Rozdział 249
Kiwam głową, a on przyciąga mnie do siebie, żeby mnie przytulić. Zostawił mnie bez słowa więcej razy, niż jestem w stanie zliczyć dzisiaj. Daje mi lekkiego całusa w czubek głowy i się uśmiecham, jest taki jak mój starszy brat i to uwielbiam.
Król i Królowa docierają do nas i ustawiamy się w kolejce przed drzwiami sali balowej. Wizażyści i fryzjerzy sprawdzają nas wszystkich, aby upewnić się, że jesteśmy gotowi do zdjęć. Słyszę, jak ktoś ogłasza nasze przybycie, a następnie drzwi się otwierają i wchodzimy.

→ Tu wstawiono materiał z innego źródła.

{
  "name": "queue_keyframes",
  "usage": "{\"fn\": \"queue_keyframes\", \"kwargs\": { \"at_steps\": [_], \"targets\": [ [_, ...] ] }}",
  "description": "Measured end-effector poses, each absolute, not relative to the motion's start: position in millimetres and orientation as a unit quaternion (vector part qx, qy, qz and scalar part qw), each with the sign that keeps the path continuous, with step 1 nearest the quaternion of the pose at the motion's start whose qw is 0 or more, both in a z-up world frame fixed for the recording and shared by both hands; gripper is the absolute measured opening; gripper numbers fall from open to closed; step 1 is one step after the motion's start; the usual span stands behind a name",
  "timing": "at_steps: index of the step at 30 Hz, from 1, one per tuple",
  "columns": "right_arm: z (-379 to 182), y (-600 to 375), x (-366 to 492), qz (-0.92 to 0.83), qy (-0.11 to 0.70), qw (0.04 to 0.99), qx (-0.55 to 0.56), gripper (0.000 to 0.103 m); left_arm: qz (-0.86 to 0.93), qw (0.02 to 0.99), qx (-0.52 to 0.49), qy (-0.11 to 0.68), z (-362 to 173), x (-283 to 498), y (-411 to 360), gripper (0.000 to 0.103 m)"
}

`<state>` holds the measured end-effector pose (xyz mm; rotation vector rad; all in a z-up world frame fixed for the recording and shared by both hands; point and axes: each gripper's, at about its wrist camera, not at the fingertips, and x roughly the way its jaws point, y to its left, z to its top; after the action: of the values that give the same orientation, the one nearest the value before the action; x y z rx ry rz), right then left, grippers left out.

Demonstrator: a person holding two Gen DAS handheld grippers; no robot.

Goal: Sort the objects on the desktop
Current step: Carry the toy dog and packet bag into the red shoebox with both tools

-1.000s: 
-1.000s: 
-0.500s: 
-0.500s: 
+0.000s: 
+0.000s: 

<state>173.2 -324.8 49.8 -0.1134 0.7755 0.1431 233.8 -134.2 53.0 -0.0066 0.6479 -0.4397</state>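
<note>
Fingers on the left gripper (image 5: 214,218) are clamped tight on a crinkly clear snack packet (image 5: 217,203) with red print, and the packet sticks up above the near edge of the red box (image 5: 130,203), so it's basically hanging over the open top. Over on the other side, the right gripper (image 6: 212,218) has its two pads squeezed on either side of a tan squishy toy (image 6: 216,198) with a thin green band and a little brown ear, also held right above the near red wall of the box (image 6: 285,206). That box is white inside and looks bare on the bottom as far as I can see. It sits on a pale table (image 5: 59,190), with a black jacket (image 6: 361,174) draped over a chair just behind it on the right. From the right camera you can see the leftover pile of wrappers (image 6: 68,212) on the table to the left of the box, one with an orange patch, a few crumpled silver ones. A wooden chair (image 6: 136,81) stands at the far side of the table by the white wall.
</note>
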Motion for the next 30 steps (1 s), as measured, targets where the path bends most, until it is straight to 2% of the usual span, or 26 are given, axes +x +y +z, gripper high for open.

Sala balowa zmieniła się od lunchu. Okrągły stół został przeniesiony na obwód pomieszczenia, aby zapewnić dużą przestrzeń na środku do tańca i spotkań. Ogromny żyrandol na środku sufitu jest słabo oświetlony, dając miękkie, ciepłe światło. Kryształowe kinkiety wzdłuż ściany mają taką samą jasność. To wystarczy, aby widzieć i być widzianym, ale nie tak jasno, jak w ciągu dnia.